What to work on: Exactness is required. Restate every entry as written.

(Beginning of Input data)

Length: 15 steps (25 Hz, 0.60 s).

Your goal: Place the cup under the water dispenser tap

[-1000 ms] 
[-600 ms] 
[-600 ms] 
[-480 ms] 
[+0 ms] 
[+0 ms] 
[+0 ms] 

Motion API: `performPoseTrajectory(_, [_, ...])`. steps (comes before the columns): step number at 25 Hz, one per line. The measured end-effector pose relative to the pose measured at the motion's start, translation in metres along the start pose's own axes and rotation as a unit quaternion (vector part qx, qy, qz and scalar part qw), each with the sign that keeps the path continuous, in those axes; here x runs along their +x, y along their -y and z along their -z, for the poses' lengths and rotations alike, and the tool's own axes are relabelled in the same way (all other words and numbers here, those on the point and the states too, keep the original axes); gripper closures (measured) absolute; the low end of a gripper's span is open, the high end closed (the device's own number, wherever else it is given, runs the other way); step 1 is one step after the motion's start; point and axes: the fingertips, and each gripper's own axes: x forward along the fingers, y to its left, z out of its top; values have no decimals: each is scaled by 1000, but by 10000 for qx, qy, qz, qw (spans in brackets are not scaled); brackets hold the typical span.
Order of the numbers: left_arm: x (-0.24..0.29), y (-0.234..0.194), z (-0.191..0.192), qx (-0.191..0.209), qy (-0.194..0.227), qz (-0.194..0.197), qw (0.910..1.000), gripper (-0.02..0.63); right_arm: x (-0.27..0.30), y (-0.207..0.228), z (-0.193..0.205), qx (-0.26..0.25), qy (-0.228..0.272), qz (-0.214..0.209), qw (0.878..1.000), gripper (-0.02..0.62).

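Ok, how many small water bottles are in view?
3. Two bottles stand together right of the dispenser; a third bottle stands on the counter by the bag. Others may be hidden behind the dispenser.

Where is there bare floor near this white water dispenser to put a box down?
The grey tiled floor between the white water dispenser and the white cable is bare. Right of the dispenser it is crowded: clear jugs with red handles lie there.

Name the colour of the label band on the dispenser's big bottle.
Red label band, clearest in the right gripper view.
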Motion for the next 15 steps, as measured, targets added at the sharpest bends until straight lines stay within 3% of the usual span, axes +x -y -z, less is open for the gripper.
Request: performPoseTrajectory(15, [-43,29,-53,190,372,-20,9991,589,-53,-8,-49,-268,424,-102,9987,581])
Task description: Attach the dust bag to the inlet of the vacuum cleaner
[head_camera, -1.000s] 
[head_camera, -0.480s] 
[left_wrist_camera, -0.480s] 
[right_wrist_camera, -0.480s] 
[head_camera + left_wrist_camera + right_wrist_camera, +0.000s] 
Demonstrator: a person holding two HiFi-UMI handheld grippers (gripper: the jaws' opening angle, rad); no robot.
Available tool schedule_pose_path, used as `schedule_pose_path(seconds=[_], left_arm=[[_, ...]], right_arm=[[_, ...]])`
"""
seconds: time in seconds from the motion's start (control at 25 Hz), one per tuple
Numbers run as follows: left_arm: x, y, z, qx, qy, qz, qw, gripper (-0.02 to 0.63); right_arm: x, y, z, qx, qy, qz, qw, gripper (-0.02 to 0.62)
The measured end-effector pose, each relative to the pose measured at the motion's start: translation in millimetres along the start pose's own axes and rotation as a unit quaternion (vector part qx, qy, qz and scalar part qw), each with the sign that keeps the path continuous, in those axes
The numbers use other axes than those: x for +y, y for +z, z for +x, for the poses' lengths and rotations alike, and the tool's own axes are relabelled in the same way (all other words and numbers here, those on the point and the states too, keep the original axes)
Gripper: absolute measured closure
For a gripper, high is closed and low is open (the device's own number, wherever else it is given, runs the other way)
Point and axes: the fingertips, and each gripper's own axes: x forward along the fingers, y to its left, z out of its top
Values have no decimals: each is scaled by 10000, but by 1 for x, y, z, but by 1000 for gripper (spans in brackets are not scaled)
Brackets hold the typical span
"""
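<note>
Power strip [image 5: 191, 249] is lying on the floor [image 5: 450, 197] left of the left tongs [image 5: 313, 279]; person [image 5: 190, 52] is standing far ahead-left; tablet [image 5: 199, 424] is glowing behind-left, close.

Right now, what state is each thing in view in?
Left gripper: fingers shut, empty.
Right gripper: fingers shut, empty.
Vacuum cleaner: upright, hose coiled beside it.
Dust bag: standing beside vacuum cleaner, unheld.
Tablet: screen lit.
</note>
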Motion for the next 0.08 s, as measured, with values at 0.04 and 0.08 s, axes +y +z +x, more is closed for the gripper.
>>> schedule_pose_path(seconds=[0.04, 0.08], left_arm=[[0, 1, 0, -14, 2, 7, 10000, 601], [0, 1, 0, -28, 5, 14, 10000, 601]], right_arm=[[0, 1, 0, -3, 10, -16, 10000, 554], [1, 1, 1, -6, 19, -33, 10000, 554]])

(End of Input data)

Output for this exercise:
Length: 15 steps (25 Hz, 0.60 s).

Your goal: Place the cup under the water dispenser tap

[-1000 ms] 
[-600 ms] 
[-600 ms] 
[-480 ms] 
[+0 ms] 
[+0 ms] 
[+0 ms] 

Motion API: `performPoseTrajectory(_, [_, ...])`. steps (comes before the columns): step number at 25 Hz, one per line. The measured end-effector pose relative to the pose measured at the motion's start, translation in metres along the start pose's own axes and rotation as a unit quaternion (vector part qx, qy, qz and scalar part qw), each with the sign that keeps the path continuous, in those axes; here x runs along their +x, y along their -y and z along their -z, for the poses' lengths and rotations alike, and the tool's own axes are relabelled in the same way (all other words and numbers here, those on the point and the states too, keep the original axes); gripper closures (measured) absolute; the low end of a gripper's span is open, the high end closed (the device's own number, wherever else it is given, runs the other way); step 1 is one step after the motion's start; point and axes: the fingertips, and each gripper's own axes: x forward along the fingers, y to its left, z out of its top; values have no decimals: each is scaled by 1000, but by 10000 for qx, qy, qz, qw (spans in brackets are not scaled); brackets hold the typical span.
Order of the numbers: left_arm: x (-0.24..0.29), y (-0.234..0.194), z (-0.191..0.192), qx (-0.191..0.209), qy (-0.194..0.227), qz (-0.194..0.197), qw (0.910..1.000), gripper (-0.02..0.63); right_arm: x (-0.27..0.30), y (-0.207..0.228), z (-0.193..0.205), qx (-0.26..0.25), qy (-0.228..0.272), qz (-0.214..0.209), qw (0.878..1.000), gripper (-0.02..0.62).

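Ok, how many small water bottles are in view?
3. Two bottles stand together right of the dispenser; a third bottle stands on the counter by the bag. Others may be hidden behind the dispenser.

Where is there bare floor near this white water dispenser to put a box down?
The grey tiled floor between the white water dispenser and the white cable is bare. Right of the dispenser it is crowded: clear jugs with red handles lie there.

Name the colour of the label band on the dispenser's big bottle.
Red label band, clearest in the right gripper view.
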Motion for the next 15 steps, as measured, targets added at the sharpest bends until straight lines stay within 3% of the usual span, axes +x -y -z, less is open for the gripper.
Request: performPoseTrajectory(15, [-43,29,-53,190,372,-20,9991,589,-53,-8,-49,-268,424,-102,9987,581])
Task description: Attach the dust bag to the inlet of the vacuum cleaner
[head_camera, -1.000s] 
[head_camera, -0.480s] 
[left_wrist_camera, -0.480s] 
[right_wrist_camera, -0.480s] 
[head_camera + left_wrist_camera + right_wrist_camera, +0.000s] 
Demonstrator: a person holding two HiFi-UMI handheld grippers (gripper: the jaws' opening angle, rad); no robot.
Available tool schedule_pose_path, used as `schedule_pose_path(seconds=[_], left_arm=[[_, ...]], right_arm=[[_, ...]])`
"""
seconds: time in seconds from the motion's start (control at 25 Hz), one per tuple
Numbers run as follows: left_arm: x, y, z, qx, qy, qz, qw, gripper (-0.02 to 0.63); right_arm: x, y, z, qx, qy, qz, qw, gripper (-0.02 to 0.62)
The measured end-effector pose, each relative to the pose measured at the motion's start: translation in millimetres along the start pose's own axes and rotation as a unit quaternion (vector part qx, qy, qz and scalar part qw), each with the sign that keeps the path continuous, in those axes
The numbers use other axes than those: x for +y, y for +z, z for +x, for the poses' lengths and rotations alike, and the tool's own axes are relabelled in the same way (all other words and numbers here, those on the point and the states too, keep the original axes)
Gripper: absolute measured closure
For a gripper, high is closed and low is open (the device's own number, wherever else it is given, runs the other way)
Point and axes: the fingertips, and each gripper's own axes: x forward along the fingers, y to its left, z out of its top
Values have no decimals: each is scaled by 10000, but by 1 for x, y, z, but by 1000 for gripper (spans in brackets are not scaled)
Brackets hold the typical span
"""
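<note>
Power strip [image 5: 191, 249] is lying on the floor [image 5: 450, 197] left of the left tongs [image 5: 313, 279]; person [image 5: 190, 52] is standing far ahead-left; tablet [image 5: 199, 424] is glowing behind-left, close.

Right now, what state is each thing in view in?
Left gripper: fingers shut, empty.
Right gripper: fingers shut, empty.
Vacuum cleaner: upright, hose coiled beside it.
Dust bag: standing beside vacuum cleaner, unheld.
Tablet: screen lit.
</note>
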Motion for the next 0.08 s, as measured, with values at 0.04 and 0.08 s, axes +y +z +x, more is closed for the gripper.
>>> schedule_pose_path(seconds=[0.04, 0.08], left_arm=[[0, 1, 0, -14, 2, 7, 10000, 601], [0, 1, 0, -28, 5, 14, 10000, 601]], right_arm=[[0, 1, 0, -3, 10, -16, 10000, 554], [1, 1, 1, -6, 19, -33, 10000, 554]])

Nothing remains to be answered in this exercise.